### What is required
The required answer is each line in the entries below where "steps" occurs.

Records from a dataset:
*** Begin section ***

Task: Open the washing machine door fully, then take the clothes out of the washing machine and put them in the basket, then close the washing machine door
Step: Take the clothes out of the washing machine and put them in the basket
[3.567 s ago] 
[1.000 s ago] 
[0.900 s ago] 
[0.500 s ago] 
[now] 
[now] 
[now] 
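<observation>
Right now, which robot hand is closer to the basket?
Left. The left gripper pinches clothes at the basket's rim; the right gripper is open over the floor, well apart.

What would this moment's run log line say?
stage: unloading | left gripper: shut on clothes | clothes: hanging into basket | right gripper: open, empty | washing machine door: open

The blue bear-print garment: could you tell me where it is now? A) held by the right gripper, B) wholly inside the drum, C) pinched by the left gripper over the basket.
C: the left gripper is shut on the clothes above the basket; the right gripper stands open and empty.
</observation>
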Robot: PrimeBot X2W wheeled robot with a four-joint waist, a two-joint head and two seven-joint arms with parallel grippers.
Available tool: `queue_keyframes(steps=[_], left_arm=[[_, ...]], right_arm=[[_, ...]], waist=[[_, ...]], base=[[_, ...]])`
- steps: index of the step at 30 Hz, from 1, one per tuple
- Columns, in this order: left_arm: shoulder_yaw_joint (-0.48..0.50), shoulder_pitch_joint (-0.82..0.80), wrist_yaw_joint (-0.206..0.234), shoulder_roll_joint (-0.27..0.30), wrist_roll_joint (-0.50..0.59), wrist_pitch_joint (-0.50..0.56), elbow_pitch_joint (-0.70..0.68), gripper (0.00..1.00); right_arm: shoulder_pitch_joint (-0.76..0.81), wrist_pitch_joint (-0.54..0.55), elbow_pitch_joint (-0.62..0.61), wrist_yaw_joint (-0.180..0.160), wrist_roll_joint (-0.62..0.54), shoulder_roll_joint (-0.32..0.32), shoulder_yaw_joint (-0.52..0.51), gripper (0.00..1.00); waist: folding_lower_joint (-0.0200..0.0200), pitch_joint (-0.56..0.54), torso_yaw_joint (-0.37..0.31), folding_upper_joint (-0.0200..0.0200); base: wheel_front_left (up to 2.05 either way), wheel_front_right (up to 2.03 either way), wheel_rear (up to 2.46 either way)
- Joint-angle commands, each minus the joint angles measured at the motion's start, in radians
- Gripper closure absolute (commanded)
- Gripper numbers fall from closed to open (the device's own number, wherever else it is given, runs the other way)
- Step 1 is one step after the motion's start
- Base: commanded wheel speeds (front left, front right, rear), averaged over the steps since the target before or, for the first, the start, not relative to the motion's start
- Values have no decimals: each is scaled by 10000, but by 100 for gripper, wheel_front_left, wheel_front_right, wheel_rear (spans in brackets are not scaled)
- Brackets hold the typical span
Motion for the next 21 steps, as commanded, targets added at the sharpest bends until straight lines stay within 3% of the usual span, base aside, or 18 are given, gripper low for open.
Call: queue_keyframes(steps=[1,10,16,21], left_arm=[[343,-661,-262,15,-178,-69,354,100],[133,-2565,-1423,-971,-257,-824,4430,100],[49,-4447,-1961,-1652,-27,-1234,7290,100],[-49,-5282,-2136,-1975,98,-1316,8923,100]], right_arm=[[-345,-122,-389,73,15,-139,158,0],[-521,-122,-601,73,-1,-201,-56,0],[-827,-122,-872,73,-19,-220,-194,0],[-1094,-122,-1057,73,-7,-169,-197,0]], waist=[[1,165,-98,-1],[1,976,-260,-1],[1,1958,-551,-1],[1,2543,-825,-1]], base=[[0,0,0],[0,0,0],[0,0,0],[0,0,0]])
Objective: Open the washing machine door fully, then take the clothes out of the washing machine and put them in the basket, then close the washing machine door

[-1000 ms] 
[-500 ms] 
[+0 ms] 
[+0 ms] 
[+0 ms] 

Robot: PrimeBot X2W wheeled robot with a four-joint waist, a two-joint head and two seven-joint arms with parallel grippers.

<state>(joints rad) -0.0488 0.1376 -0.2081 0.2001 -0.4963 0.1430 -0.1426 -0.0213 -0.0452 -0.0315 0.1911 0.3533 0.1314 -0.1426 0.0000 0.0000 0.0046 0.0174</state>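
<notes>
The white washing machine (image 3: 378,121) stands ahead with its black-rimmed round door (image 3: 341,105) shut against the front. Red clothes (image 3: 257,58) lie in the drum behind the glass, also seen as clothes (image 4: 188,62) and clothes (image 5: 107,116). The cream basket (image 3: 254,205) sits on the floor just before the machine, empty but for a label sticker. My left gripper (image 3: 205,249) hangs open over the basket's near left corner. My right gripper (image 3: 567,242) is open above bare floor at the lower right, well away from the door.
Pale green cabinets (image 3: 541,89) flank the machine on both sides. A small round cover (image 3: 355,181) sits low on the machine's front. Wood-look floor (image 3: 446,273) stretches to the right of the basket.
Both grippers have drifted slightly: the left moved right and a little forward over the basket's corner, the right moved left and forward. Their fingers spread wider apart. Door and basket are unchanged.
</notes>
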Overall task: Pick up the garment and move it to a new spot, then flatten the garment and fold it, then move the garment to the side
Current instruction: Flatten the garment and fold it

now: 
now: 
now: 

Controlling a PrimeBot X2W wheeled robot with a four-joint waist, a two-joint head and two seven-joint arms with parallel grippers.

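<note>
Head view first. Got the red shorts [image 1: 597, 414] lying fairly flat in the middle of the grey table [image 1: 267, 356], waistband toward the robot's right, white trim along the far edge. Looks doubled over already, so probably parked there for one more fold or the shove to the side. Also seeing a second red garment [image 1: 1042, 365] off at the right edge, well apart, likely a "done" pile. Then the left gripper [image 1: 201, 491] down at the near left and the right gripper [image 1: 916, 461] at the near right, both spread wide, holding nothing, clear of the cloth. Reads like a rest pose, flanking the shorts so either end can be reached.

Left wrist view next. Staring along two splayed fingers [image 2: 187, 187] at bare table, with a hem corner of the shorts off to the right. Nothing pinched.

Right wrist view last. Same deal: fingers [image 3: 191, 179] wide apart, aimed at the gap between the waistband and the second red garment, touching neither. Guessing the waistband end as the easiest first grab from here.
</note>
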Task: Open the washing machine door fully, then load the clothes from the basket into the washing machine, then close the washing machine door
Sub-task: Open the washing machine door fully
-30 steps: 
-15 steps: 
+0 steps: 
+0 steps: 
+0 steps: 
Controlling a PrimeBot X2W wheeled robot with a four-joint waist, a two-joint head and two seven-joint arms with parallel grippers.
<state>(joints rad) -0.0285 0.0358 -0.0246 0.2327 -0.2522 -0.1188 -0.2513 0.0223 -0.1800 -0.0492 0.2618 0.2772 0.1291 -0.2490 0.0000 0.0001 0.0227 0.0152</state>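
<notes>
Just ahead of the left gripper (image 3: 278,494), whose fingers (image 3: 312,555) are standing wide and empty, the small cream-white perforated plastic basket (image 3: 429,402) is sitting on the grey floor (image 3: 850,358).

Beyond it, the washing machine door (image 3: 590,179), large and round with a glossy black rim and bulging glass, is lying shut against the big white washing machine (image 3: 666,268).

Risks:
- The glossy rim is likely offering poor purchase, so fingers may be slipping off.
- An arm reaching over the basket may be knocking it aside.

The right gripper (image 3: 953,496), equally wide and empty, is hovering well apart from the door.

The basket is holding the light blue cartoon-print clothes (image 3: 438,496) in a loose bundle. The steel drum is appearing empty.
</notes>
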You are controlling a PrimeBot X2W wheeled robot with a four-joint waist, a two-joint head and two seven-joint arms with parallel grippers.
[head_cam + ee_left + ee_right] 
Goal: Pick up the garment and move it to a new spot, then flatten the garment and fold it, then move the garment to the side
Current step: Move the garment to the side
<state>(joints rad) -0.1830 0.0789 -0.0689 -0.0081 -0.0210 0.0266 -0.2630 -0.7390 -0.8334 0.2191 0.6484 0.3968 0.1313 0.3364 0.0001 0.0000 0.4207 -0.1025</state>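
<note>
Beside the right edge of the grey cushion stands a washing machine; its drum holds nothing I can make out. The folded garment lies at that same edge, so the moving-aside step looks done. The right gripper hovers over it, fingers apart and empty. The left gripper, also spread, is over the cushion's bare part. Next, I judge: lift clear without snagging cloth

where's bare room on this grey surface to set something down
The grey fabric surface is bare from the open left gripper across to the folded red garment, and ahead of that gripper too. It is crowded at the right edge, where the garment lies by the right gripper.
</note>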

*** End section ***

### Response below
Available tool: `queue_keyframes(steps=[_], left_arm=[[_, ...]], right_arm=[[_, ...]], waist=[[_, ...]], base=[[_, ...]])`
- steps: index of the step at 30 Hz, from 1, one per tuple
- Base: commanded wheel speeds (front left, front right, rear), averaged over the steps since the target before or, for the first, the start, not relative to the motion's start
Motion for the next 21 steps, as commanded, targets added at the sharpest bends until straight lines stay within 3% of the usual span, base aside, or 18 are given, gripper low for open.
Call: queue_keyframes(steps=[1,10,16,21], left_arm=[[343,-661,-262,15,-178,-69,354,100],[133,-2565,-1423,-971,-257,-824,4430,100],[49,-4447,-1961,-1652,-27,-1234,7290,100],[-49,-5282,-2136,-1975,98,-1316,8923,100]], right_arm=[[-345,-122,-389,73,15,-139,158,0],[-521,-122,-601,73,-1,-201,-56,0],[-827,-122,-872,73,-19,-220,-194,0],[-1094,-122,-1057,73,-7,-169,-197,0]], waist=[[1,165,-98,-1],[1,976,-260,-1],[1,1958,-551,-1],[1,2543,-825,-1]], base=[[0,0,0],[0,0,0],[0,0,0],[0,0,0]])
-30 steps: 
-15 steps: 
+0 steps: 
+0 steps: 
+0 steps: 

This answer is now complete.